Ten Reasons to ponder
In essence, Visual Communication designers (graphic, web, illustration, etc) sell two things – ideas and time. Speculative presentations, by definition, require a designer to invest both their ideas and time without a guarantee of compensation.
Most professional-level designers won’t participate in speculative presentations since they take away time, a non-renewal asset, and resources away from bona fide projects with guaranteed revenue. The result is designers who participate in spec presentations are typically less experienced.
Lack of professional research
Successful design requires an investment in time to appropriately research the client company, its competitive landscape and the audience for the project. Since many speculative projects are run on a compressed schedule, adequate research cannot be done, resulting in designs that are more “pretty pictures,” rather than strategic design backed up with facts.
Needs of the client not met
Speculative requests are often a result of “I’ll know it when I see it,” thinking on the part of the client. The problem here is that it’s self-centered point-of-view rather than a position serving the needs and wants of the audience.
Spec projects are often myopic. They tend to be “one-off” pieces that don’t fit and may erode a company’s overall branding efforts.
Speculative projects reduce the value of the client/designer relationship. In point of fact, there is no relationship. The process becomes a competitive environment that often hinders a designer from doing his or her best.
Undermines consultive benefits
Spec requests tend to reduce the potential of design down to a commodity. Professional Communication Designers provide highly specific services which typically build upon each other to solidify a brand. Spec requests undermine the consultive benefits of the client/designer relationship.
Undervalues the profession
Designers who participate in speculative work are undervaluing their profession and encouraging the behavior.
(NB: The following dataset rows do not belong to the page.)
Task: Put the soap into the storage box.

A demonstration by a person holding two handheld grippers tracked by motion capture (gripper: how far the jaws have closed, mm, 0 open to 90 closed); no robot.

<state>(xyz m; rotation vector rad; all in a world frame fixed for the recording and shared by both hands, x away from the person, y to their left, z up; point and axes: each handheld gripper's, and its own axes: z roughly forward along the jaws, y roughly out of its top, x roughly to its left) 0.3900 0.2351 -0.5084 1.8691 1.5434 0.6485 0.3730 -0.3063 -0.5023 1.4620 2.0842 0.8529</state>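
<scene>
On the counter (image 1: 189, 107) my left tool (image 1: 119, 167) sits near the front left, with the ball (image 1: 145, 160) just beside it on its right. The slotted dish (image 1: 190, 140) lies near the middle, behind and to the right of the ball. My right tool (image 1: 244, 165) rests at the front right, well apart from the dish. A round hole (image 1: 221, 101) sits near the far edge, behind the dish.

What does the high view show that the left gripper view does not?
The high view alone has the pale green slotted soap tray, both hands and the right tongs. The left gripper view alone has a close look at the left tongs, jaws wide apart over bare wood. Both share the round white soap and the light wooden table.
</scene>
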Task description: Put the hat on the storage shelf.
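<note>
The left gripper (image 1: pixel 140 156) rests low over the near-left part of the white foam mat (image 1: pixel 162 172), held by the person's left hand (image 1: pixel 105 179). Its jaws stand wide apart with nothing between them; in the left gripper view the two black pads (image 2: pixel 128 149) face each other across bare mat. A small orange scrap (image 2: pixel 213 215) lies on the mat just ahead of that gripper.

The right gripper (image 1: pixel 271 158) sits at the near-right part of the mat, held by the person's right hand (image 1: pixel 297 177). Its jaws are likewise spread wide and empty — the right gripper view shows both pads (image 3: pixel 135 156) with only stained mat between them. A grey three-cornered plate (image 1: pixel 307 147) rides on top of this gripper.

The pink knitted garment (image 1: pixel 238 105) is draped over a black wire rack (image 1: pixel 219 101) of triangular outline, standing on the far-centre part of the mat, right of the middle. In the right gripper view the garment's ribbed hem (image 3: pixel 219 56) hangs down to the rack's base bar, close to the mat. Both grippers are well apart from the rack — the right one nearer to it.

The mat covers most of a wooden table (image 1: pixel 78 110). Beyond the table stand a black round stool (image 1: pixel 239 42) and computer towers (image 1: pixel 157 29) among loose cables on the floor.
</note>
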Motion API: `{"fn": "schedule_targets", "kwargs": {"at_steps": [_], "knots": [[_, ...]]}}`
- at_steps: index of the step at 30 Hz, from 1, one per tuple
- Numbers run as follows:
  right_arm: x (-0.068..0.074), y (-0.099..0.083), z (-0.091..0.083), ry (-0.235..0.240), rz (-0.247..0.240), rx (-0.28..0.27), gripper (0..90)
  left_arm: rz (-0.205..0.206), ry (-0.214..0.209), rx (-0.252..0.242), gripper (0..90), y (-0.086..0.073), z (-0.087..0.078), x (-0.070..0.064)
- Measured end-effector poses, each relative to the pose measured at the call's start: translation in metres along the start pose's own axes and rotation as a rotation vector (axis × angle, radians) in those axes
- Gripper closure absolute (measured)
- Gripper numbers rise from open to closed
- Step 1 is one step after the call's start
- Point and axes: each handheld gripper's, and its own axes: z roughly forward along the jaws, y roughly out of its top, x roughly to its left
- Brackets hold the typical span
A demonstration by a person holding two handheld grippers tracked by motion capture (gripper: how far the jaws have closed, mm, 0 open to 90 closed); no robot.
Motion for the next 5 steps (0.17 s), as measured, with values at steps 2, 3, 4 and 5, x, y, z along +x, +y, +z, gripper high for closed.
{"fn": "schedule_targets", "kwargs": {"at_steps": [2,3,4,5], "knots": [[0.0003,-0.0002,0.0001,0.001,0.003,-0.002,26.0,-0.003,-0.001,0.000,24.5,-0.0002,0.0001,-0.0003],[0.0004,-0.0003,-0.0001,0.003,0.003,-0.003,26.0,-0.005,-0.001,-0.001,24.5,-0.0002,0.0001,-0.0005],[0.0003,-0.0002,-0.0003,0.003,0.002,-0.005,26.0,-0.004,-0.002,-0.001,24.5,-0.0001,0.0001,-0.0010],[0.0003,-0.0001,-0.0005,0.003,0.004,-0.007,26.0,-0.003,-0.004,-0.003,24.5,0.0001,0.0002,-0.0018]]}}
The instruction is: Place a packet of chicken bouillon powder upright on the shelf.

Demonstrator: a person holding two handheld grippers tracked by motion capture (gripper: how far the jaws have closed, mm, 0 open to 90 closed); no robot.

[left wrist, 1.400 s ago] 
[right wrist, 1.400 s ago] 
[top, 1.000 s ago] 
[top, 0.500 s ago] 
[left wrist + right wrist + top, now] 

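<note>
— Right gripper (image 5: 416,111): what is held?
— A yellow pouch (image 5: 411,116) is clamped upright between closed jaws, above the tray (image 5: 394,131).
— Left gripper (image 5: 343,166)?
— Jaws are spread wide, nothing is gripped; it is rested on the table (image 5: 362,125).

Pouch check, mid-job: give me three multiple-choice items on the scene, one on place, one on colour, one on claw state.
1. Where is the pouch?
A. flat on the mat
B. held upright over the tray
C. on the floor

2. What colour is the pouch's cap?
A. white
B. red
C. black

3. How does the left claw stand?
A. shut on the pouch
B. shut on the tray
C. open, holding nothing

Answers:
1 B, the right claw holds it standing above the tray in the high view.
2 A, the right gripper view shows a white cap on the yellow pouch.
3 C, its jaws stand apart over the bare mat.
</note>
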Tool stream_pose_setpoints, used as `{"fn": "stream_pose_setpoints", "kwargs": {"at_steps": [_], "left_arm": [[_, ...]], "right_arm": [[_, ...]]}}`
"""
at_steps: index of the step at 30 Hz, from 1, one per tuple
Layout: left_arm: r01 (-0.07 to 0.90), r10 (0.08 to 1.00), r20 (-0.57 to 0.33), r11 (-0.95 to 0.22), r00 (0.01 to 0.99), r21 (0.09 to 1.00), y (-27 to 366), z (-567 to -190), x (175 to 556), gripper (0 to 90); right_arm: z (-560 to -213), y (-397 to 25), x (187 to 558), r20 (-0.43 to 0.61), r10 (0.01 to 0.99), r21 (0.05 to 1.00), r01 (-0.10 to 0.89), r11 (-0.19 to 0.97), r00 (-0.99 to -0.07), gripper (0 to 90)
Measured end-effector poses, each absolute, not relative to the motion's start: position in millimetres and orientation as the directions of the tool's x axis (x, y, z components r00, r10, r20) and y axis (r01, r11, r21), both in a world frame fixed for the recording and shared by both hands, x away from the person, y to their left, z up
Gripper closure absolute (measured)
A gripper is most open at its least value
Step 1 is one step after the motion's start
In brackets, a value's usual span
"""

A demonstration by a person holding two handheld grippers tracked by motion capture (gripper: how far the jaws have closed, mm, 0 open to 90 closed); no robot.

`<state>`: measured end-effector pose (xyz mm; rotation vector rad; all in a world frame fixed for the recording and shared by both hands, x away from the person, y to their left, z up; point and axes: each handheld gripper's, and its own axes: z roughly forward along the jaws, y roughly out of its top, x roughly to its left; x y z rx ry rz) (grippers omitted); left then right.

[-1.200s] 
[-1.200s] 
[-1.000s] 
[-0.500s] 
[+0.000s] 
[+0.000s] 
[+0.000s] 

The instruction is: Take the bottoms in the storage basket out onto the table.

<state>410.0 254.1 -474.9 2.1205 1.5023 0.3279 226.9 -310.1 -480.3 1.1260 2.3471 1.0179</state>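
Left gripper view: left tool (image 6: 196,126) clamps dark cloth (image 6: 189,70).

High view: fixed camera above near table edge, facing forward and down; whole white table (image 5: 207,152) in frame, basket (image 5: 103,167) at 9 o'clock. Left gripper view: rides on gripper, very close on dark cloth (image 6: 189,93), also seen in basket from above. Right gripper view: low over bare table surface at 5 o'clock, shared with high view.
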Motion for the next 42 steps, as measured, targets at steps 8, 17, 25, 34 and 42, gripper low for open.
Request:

These are often neophytes who are lured in by the “dangling carrot” of more work down the road or payment if the client likes what they’ve done. Often that additional work never materializes and payment is well below industry averages.
Pitches and design don’t mix
Historically, it’s been a common practice for advertising agencies to create “pitches” that are typically punctuated with fully developed creative. However, the potential return on winning the business is significantly more than the return on investment a designer would receive from a single brochure or even a logo. Ad agencies, particularly larger agencies, generate much of their revenue from media commissions. In the past, commissions were their only source of revenue. The creative was “built-in.” A designer working on spec does not have the benefit, in most cases, to reap the financial rewards of a multimillion dollar campaign.
Designers approached for spec work should ask themselves why a client is making the request. Is it due to a lack of understanding of the industry? Perhaps there isn’t enough money in the budget? Is the client fuzzy about their goals and objectives? Any of these should throw up a red flag.
The lack of a contract does not a professional make
Speculative work is often done without contracts, thus removing any clear representation of “rights” to the artwork between the client and the designer. The result is that clients may feel they can pick and choose from the ideas the designer has presented and either do the project themselves, or take the ideas to another, cheaper designer — either option being a violation of the law. However, despite being a violation, the lack of a contract will make it difficult for the designer to prove his/her case, resulting in either an outright loss for the designer or a long, drawn out legal battle that is good for neither the designer nor the client.
Clients should ask themselves why a professional level designer would take on a spec project. Are they in fact professional level? Do they have the experience and abilities to do justice to the project and help it reach its goals? Is their heart and mind going to be committed to the project? If they have so much time on their hands that they’re willing to work on spec, why?